By Adrian | October 17, 2019

User awareness training, it matters, more than you think it does. These days security is everybody’s responsibility and not just those running your information security team. Defense in depth and technical controls are not foolproof and it only takes a single well crafted email and your organisation could be owned. People are the last line of defense so we need to train staff to adopt a critical mindset in the hostility of email.

What better way to train them in the ways of phishing detection by putting them in the situation, in a safe and controlled manner. In this post I’m looking at another Free and Open Source tool named Gophish and heres how you can go about and simulate a phishing campaign against your userbase.

The Gophish platform can be run on Windows and Linux and I’ll continue to run with Linux as my base platform here. The use of the framwork wont change past the install install. The documentation that is provided on the github page is very comprehensive as it is. Honestly you probably won’t need this blog post which will more than likely outdate!
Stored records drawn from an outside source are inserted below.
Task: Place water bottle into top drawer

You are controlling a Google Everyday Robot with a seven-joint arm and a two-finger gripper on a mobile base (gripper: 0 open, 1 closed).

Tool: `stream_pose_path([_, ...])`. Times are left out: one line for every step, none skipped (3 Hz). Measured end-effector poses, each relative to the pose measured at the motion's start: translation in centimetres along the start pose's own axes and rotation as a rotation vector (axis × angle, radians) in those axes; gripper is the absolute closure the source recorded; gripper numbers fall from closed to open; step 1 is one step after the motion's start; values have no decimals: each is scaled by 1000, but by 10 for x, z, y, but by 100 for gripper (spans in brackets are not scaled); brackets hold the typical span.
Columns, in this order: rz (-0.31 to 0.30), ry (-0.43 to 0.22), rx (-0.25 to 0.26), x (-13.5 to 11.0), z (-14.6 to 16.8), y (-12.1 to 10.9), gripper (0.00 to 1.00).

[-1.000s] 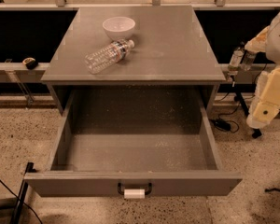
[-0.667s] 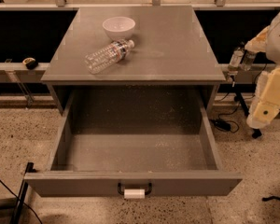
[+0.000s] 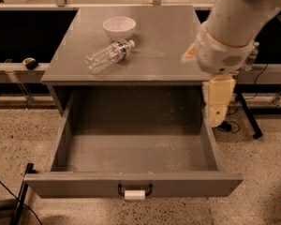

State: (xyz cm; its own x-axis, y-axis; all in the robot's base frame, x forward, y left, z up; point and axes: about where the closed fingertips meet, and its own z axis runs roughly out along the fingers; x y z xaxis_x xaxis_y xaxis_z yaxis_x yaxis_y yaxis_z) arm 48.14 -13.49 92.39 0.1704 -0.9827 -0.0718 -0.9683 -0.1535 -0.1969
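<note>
The water bottle [image 3: 107,56] is clear ribbed plastic and lies on its side on the grey tabletop [image 3: 164,36]. Its cap points toward the white bowl [image 3: 119,27] just behind it. The top drawer [image 3: 131,184] stands pulled out below the tabletop, with nothing inside it. It has a black handle [image 3: 135,190] and a white tag on its front panel. My gripper [image 3: 218,104] hangs pointing down at the table's right front corner, above the drawer's right wall. It holds nothing and is well to the right of the bottle.
My white arm [image 3: 234,27] covers the table's right edge. A small dark object [image 3: 30,62] sits on the rail at the left. A black stand leg [image 3: 248,116] and cables lie on the speckled floor at the right.
My arm has swung in from the far right, and the gripper now hangs at the table's right front corner. The bottle, bowl and drawer have not moved.
</note>
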Motion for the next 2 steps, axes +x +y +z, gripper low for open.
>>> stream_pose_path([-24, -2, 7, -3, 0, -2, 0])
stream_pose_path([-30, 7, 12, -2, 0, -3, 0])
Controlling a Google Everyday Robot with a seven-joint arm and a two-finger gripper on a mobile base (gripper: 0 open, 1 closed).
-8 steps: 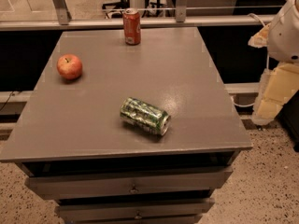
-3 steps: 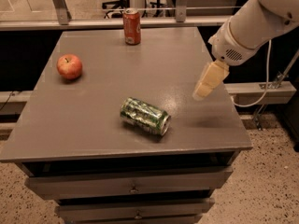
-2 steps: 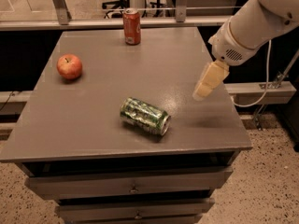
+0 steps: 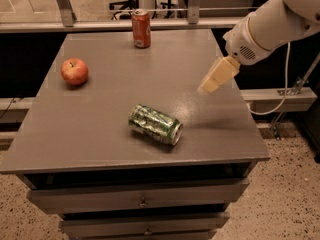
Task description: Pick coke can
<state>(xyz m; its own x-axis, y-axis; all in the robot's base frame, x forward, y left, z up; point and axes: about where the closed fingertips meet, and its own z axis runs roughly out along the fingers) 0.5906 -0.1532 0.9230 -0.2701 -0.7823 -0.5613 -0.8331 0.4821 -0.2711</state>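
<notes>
The coke can [image 4: 141, 29] is a red-orange can with a silver top rim. It stands upright near the far edge of the grey table [image 4: 100, 114], about mid-width. My gripper [image 4: 209, 84] hangs above the table's right side on a white arm that comes in from the upper right. It is well to the right of the coke can and nearer the camera, apart from it, and holds nothing.
A dented green-and-silver can [image 4: 155, 124] lies on its side near the table's front middle. A red apple [image 4: 74, 71] sits at the left. Drawers run below the tabletop. A rail and chair bases stand behind the table.
The arm has swung in from the far right to above the table's right side, and over the last second has crept a little further left. The cans and apple have not moved.
</notes>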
First, download the application and extract the contents of the zip

cd ~
mkdir gophish
cd gophish
wget https://github.com/gophish/gophish/releases/download/v0.8.0/gophish-v0.8.0-linux-64bit.zip
unzip gophish-v0.8.0-linux-64bit.zip

By default, Gophish uses a self signed certificate for the admin server and no certificate for Phishing server. For simplicity, we will generate a single key for both using Let’s Encrypt. This can be performed with the following commands:

Install certbot components

sudo apt-get update
sudo apt-get install software-properties-common
sudo add-apt-repository universe
sudo add-apt-repository ppa:certbot/certbot
sudo apt-get install -y certbot python-certbot-nginx

Install AWS CLI for route53 config

sudo apt install -y python3-pip
sudo pip3 install certbot-dns-route53

# Install the AWSCLI
sudo apt-get install -y awscli

# Configure aws with credentials with an account that has access to Route53
sudo aws configure

Generate the certificate

sudo certbot certonly --dns-route53 -d 'gophish.example.com' -d 'support.example.com' --server https://acme-v02.api.letsencrypt.org/directory -m youremail@example.com --non-interactive --agree-tos

# Change the ownership of the certificate files
sudo chown -R user:user /etc/letsencrypt/archive
sudo chown -R user:user /etc/letsencrypt/live

# Link the required certificates
sudo ln -s /etc/letsencrypt/live/gophish.example.com/privkey.pem gophish_admin.key
sudo ln -s /etc/letsencrypt/live/gophish.example.com/fullchain.pem gophish_admin.crt

Configure json.conf

Now we need to update the config.json file with the new settings, If your not running this as root (and you shouldnt be) you wont be able to use ports 80443. I have used the following config:

        "admin_server": {
                "listen_url": "",
                "use_tls": true,
                "cert_path": "gophish_admin.crt",
                "key_path": "gophish_admin.key"
        "phish_server": {
                "listen_url": "",
                "use_tls": true,
                "cert_path": "gophish_admin.crt",
                "key_path": "gophish_admin.key"
        "db_name": "sqlite3",
        "db_path": "gophish.db",
        "migrations_prefix": "db/db_",
        "contact_address": "",
        "logging": {
                "filename": ""

Note: by default a sqlite3 database is used, but it can be modified to use a MySQL database if you require something a little more robust.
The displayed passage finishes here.